*Exercise details*. Retype the material exactly, ending with the line containing "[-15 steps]".

*Supplied information*.
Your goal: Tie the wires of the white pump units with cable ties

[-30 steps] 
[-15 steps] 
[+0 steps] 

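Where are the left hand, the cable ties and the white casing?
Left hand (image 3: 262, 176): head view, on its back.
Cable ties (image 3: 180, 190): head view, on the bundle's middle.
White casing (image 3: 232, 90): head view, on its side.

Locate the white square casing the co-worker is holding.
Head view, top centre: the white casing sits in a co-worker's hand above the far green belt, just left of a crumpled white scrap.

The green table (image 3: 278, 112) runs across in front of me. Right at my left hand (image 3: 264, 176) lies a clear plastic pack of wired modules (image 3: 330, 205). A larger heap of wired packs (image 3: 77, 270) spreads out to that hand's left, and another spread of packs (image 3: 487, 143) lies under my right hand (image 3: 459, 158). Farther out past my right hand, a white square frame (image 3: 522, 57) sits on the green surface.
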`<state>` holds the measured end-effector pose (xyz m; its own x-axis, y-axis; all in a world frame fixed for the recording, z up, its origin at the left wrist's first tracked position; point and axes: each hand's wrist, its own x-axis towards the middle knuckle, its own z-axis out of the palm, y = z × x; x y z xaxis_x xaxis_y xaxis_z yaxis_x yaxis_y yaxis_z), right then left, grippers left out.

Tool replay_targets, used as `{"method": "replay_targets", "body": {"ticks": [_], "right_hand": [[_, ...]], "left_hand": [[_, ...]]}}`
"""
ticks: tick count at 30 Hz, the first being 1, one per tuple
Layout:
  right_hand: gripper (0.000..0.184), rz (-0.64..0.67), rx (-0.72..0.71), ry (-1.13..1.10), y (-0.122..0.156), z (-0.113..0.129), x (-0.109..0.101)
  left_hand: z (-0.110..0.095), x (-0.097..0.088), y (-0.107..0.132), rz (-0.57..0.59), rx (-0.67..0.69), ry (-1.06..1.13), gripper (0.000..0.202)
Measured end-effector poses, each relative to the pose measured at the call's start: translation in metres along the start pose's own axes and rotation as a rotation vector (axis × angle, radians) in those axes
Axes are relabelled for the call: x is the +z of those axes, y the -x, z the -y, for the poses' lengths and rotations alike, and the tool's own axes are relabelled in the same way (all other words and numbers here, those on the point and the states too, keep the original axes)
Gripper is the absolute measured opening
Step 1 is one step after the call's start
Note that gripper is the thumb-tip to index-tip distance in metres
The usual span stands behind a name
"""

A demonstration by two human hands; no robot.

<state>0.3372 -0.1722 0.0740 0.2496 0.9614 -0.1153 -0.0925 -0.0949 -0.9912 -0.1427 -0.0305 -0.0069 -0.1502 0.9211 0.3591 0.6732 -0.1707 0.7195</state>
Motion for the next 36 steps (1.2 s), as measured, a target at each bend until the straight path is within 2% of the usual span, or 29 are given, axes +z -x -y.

*Solution for this task*.
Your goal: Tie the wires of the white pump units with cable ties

[-30 steps] 
[-15 steps] 

Nothing more belongs to this exercise.